Problem: Scan the entries for lines with the word "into" and copy those lines.

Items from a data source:

◆ ◆ ◆ ◆

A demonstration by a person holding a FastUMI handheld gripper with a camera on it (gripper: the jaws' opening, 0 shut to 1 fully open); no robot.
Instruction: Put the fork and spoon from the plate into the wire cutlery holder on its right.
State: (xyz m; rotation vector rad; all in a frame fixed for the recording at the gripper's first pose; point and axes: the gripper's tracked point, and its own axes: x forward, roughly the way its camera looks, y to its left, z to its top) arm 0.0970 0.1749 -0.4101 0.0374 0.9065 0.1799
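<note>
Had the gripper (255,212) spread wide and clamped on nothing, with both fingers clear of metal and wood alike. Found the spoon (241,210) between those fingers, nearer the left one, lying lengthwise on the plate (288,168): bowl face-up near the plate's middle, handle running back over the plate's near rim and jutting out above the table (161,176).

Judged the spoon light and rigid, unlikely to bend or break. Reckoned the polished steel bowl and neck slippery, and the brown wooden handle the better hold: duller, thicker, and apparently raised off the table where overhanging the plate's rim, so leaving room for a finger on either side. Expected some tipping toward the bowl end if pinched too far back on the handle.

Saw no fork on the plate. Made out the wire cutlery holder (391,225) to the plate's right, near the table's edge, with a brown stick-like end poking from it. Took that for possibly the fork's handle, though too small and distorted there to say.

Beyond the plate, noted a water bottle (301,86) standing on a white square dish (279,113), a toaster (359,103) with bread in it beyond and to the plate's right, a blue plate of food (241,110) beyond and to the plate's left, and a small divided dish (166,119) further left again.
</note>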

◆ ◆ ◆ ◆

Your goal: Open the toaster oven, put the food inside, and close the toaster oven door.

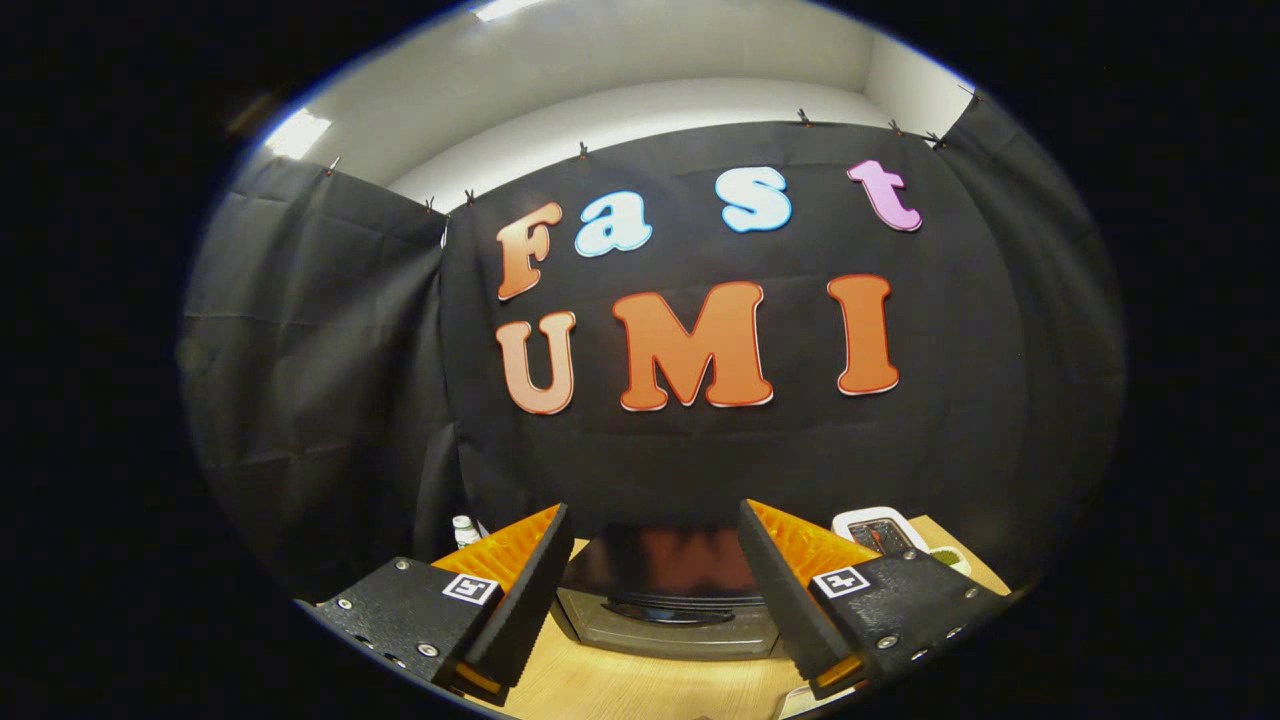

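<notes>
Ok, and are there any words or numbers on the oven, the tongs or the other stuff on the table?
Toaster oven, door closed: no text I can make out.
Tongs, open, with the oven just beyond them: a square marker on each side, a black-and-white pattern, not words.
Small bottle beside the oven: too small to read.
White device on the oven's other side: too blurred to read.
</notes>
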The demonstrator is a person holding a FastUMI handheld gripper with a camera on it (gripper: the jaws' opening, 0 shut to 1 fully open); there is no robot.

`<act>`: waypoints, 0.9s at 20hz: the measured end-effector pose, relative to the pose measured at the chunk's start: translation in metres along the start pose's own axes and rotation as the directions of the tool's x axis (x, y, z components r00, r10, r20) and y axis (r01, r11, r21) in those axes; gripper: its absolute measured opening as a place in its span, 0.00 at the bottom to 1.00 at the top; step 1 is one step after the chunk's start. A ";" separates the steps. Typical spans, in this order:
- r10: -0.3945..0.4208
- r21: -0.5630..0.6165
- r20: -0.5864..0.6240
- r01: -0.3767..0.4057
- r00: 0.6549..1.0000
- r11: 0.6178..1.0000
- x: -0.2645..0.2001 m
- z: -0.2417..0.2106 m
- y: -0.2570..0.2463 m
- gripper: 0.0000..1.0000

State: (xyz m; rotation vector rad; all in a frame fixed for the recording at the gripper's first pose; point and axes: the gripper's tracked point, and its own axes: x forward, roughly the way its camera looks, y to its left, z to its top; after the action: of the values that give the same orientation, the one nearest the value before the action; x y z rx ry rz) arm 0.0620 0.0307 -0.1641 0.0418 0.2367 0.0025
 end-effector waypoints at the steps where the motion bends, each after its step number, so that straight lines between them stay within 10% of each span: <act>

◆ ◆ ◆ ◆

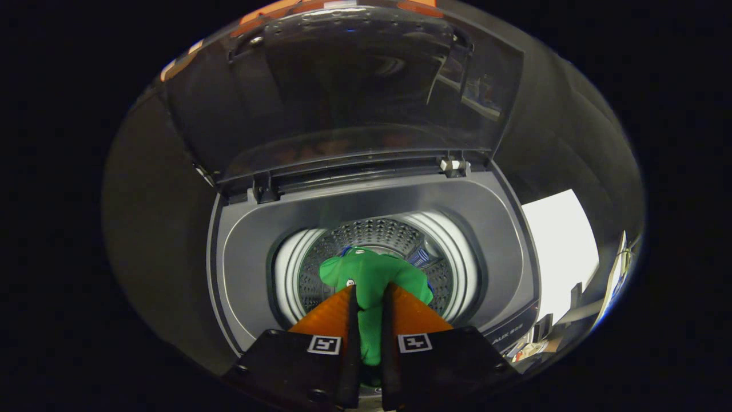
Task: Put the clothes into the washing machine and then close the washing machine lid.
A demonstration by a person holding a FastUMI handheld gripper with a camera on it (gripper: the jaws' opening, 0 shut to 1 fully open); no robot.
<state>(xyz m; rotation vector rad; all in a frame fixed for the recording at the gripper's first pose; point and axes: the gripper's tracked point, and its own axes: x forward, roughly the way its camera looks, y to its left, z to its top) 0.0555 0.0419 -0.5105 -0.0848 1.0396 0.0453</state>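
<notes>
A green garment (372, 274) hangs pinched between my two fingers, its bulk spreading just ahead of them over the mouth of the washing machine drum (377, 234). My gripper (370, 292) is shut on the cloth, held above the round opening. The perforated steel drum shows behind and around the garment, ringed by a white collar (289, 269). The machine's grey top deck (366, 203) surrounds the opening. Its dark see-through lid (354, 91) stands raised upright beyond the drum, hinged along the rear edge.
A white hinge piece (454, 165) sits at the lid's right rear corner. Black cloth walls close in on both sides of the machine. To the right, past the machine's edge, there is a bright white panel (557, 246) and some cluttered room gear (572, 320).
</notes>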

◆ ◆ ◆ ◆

Finished exercise:
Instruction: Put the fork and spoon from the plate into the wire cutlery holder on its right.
Task: Put the clothes into the washing machine and then close the washing machine lid.

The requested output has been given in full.